Internet radio is monetized primarily by advertising, but the industry is a small player within the digital advertising ecosystem. Growth forecasts for internet radio advertising, though positive, are more modest than for other categories of digital ad spending.

Still, advertisers are eager to attach their brands to internet broadcasting and other music-streaming properties. There are several reasons for this, among them: the appeal of associating a brand with a particular genre or artist; the extent to which internet radio is driven primarily by ads; and the appeal of in-steam audio ads, which are harder to avoid or skip than other forms of digital advertising.
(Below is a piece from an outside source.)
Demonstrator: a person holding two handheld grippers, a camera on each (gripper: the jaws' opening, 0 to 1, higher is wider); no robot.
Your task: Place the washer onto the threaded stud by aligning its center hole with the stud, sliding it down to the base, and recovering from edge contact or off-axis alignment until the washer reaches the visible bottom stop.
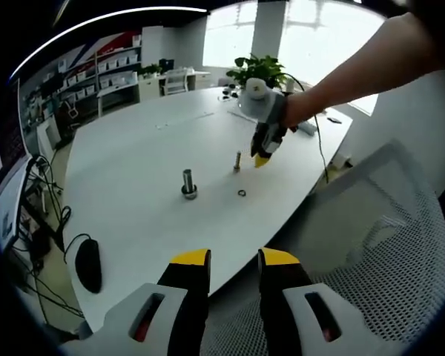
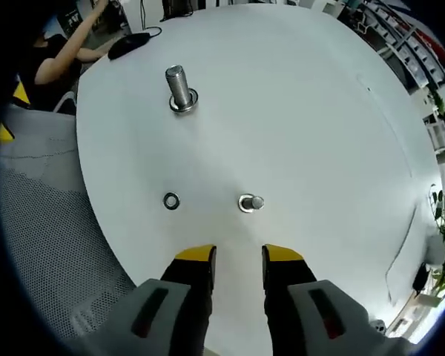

In 2013, the number of US internet radio listeners will grow by 11.1% to 147.3 million. Expansion will continue for the next several years, though rates will taper off to single-digit percentages.

As the internet radio audience grows, the landscape of revenue models is changing rapidly. There are services that offer free, ad-supported subscriptions, ad-free access for monthly or annual fees, and subscription-only services.

Still, most of the dollars that fuel the internet radio industry come from advertising, followed by a smaller percentage that stem from subscription fees.

eMarketer estimates that internet radio ad spending in the US will reach $970 million in 2013 and grow to $1.31 billion by 2016.

These figures are benchmarked from the Radio Advertising Bureau (RAB), which defines digital as follows: “All revenue derived from the [radio station] web site including banner ads, tile ads, pop-up ads, internet/web streaming and dedicated streaming advertising, ecommerce, text and email messaging, other mobile media, and web-affiliate relationships (local or national).” The RAB also includes HD radio in its definition of digital.

Even if growth in internet radio continues, streaming services face significant monetization challenges. Licensing costs are high for services like Pandora and Spotify and could rise further as laws expire and contracts come up for renewal. Furthermore, the ad inventory on these services is limited. Subscribers see no ads at all, and users who opt for free, ad-supported tiers generally do not tolerate heavy ad loads.

To overcome these obstacles, streaming services will need to continue growing their audiences, diversifying into new venues and innovating novel ways to work with marketers.